▶ **Task details**: Write out exactly, and only, the lines from the one containing "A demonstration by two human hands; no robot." through the last line of the listing below.
⁂
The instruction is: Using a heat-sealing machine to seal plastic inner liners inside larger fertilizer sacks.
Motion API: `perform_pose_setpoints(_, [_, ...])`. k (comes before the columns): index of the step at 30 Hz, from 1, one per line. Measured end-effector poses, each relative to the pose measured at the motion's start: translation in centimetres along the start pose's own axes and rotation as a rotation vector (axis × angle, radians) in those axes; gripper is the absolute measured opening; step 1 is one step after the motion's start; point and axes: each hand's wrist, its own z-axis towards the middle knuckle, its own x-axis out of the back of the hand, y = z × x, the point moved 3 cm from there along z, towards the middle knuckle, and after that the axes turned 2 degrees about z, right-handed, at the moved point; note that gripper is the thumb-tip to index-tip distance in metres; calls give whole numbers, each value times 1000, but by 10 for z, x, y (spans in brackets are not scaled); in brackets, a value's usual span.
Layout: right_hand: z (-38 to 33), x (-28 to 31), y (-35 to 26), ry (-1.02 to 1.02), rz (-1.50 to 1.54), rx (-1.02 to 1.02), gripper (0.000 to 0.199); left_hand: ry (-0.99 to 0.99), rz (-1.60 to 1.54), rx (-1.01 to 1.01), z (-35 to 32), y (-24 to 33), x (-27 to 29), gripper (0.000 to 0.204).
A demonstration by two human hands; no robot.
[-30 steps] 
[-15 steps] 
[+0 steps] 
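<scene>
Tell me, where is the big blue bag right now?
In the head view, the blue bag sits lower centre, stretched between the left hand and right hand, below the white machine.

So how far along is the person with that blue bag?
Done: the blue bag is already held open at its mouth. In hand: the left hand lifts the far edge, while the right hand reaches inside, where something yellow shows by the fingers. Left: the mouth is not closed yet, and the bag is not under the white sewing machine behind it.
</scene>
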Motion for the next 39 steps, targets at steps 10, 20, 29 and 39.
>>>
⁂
▶ **Answer box**:
A demonstration by two human hands; no robot.
[-30 steps] 
[-15 steps] 
[+0 steps] 
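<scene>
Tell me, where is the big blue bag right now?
In the head view, the blue bag sits lower centre, stretched between the left hand and right hand, below the white machine.

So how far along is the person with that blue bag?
Done: the blue bag is already held open at its mouth. In hand: the left hand lifts the far edge, while the right hand reaches inside, where something yellow shows by the fingers. Left: the mouth is not closed yet, and the bag is not under the white sewing machine behind it.
</scene>
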Motion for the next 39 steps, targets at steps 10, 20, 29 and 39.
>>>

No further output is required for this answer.